======== AVAILABLE DATA
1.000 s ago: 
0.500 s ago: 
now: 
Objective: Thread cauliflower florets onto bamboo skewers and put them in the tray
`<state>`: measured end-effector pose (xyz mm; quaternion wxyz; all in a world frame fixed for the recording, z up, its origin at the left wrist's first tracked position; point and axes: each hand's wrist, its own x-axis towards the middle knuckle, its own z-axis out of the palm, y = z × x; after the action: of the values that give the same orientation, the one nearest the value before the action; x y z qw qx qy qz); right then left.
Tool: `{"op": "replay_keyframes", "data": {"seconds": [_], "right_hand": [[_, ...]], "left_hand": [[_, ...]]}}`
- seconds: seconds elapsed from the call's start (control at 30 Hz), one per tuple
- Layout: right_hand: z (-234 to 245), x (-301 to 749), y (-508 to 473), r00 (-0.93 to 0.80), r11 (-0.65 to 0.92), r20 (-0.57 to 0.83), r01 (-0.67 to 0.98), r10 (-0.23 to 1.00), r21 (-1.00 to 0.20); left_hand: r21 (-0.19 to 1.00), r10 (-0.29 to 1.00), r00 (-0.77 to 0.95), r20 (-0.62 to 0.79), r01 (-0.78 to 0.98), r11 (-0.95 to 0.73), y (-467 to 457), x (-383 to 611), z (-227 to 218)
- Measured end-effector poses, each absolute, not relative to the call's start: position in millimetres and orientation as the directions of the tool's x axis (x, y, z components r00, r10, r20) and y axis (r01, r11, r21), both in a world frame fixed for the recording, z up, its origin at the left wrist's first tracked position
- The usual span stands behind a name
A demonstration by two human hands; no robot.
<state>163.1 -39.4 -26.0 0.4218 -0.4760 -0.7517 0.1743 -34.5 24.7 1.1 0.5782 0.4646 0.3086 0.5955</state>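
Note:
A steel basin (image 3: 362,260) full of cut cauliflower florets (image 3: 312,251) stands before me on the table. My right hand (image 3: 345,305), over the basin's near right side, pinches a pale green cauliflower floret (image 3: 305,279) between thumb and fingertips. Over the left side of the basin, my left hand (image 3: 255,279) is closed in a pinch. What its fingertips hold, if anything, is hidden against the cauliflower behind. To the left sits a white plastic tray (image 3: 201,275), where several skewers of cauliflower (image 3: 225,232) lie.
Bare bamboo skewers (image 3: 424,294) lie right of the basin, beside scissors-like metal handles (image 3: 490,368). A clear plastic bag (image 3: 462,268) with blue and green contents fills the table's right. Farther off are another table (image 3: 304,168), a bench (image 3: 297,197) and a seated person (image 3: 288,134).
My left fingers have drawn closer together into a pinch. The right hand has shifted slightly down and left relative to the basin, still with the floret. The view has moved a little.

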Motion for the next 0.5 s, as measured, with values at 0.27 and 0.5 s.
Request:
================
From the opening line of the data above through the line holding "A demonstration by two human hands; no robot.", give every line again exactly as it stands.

1.000 s ago: 
0.500 s ago: 
now: 
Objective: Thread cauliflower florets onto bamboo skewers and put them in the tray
`<state>`: measured end-effector pose (xyz mm; quaternion wxyz; all in a world frame fixed for the recording, z up, its origin at the left wrist's first tracked position; point and axes: each hand's wrist, its own x-axis towards the middle knuckle, its own z-axis out of the palm, y = z × x; after the action: of the values that give the same orientation, the one nearest the value before the action; x y z qw qx qy qz); right then left.
Tool: `{"op": "replay_keyframes", "data": {"seconds": [_], "right_hand": [[_, ...]], "left_hand": [[_, ...]]}}`
- seconds: seconds elapsed from the call's start (control at 30 Hz), one per tuple
- Layout: right_hand: z (-234 to 245), x (-301 to 749), y (-508 to 473), r00 (-0.93 to 0.80), r11 (-0.65 to 0.92), r20 (-0.57 to 0.83), r01 (-0.67 to 0.98), r10 (-0.23 to 1.00), r21 (-1.00 to 0.20); left_hand: r21 (-0.19 to 1.00), r10 (-0.29 to 1.00), r00 (-0.77 to 0.95), r20 (-0.62 to 0.79), r01 (-0.78 to 0.98), r11 (-0.95 to 0.73), y (-467 to 457), x (-383 to 611), z (-227 to 218)
- Measured end-effector poses, each absolute, not relative to the call's start: position in millimetres and orientation as the directions of the tool's x axis (x, y, z components r00, r10, r20) and y axis (r01, r11, r21), both in a world frame fixed for the recording, z up, its origin at the left wrist's first tracked position
- The usual span stands behind a name
A demonstration by two human hands; no robot.

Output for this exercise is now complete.